There is information which you should know if you are a KSS Adoptee which we will not be posting publicly. Connect with us via our Facebook Groups for more info.
KSS Adoptees Are Welcome To Join The Private Facebook Group “KSS Cribmates”.
For Korea Social Service (KSS) Adoptees ONLY, we recommend that you join the PRIVATE Facebook group called KSS Cribmates here.
*Please note that you must be able to demonstrate that you are a KSS Adoptee in order to join. Please be sure to answer the Membership Questions. Those who do not answer Membership Questions will not be accepted. Thank you!

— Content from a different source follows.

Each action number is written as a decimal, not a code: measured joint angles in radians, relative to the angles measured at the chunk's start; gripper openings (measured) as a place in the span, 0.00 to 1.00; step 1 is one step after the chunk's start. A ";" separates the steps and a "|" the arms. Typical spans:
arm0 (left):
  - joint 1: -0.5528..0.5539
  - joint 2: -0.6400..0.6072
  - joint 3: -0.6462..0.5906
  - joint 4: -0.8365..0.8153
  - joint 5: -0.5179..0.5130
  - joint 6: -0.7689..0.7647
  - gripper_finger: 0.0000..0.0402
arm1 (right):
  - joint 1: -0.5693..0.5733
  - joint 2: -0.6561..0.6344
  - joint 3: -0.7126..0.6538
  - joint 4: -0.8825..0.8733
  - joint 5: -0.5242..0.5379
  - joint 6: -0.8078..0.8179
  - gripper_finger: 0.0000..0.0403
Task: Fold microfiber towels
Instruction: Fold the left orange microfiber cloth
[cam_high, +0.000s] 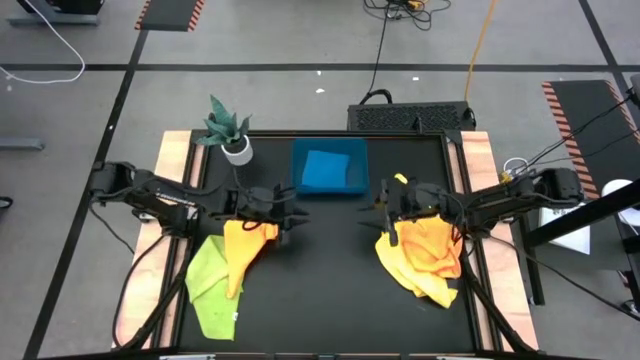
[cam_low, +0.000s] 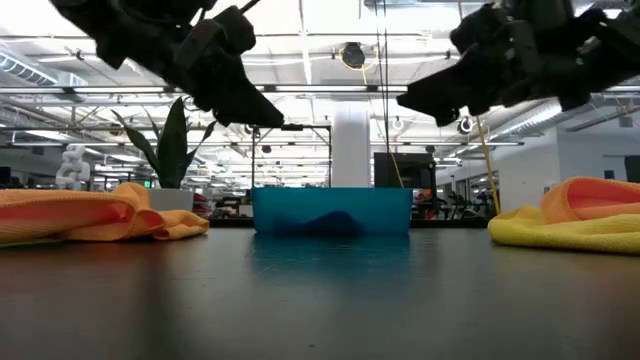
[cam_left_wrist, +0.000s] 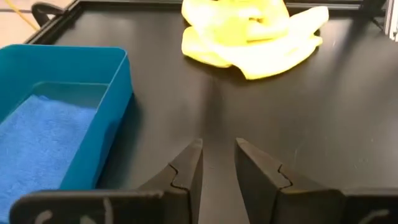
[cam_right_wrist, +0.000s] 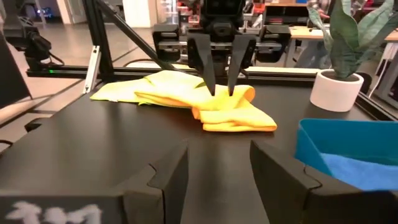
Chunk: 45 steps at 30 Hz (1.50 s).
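An orange towel (cam_high: 248, 245) lies crumpled on a lime green towel (cam_high: 208, 285) at the table's left. A yellow and orange heap of towels (cam_high: 425, 255) lies at the right. A folded blue towel (cam_high: 325, 170) rests in the blue tray (cam_left_wrist: 112, 106) at the far middle. My left gripper (cam_high: 295, 215) hangs open above the mat, just right of the orange towel, with nothing between its fingers (cam_left_wrist: 193, 168). My right gripper (cam_high: 378, 213) hangs open just left of the yellow heap and faces the left gripper (cam_right_wrist: 221, 90) across the bare middle.
A potted plant (cam_high: 230, 135) in a white pot stands at the far left corner, beside the tray. Wooden strips (cam_high: 480, 160) edge the mat on both sides. The black mat (cam_high: 335, 270) between the two heaps is bare.
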 joint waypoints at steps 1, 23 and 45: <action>-0.009 0.000 -0.015 0.030 -0.011 -0.007 0.24 | 0.013 0.000 -0.014 0.019 0.008 0.002 0.40; -0.090 -0.046 0.128 -0.401 -0.273 -0.141 0.24 | 0.077 0.029 -0.070 0.165 0.077 -0.026 0.40; -0.598 -0.022 0.276 -1.089 -0.230 -1.163 0.23 | 0.076 0.029 -0.070 0.151 0.071 -0.043 0.40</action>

We encourage you to “Like” our PUBLIC “Paperslip” Facebook page here.
What is a KSS Cribmate?
As a community, “KSS Cribmates” refers to adult Adoptees whose Korean Adoption Agency was Korea Social Services (KSS) in Seoul. KSS Adoptees were sent to the USA, Netherlands, Denmark + Switzerland from 1964-2011/12 when KSS stopped its Adoption business. However KSS continues to provide Post Adoption Services at its one remaining building in Seoul, where Adoptees can schedule to meet with a KSS social worker for a file review. We encourage KSS Adoptees ONLY to learn how to start or continue a Birth Family Search through KSS in Seoul here: Step by Step Korea Social Service (KSS) Birth Family Search.
On an individual KSS Adoptee level, we use the term "Cribmate" loosely to describe Adoptees who were in KSS' system at around the same time. Because children were moved around from different orphanages and other facilities and eventually to KSS, because our collective understanding of KSS' system is so limited, and because KSS operated differently over time, it is really impossible in most cases to know if any particular Adoptees were absolutely at the same place at exactly the same time.
KSS in Seoul (called the "K.S.S. Receiving Home" on adoption documents), could only house so many children at a time, so in most instances, we believe that children were housed in feeder orphanages in or outside of Seoul until just before children were to be sent abroad for adoption. The exception to this was when children were very sick, in which case, they were sent to KSS in Seoul earlier, likely to take advantage of the "better" treatment facilities at KSS in Seoul.
Children were also kept in foster care, particularly perhaps after KSS began a foster program in the 1980s. According to KSS, they did not have an official foster program in the 1970s.
So to clarify, when we say "Cribmate", we mean an Adoptee who was in KSS' system at around the same time as another Adoptee.
We think it's meaningful for any Adoptees to have generally been in KSS' system at around the same time.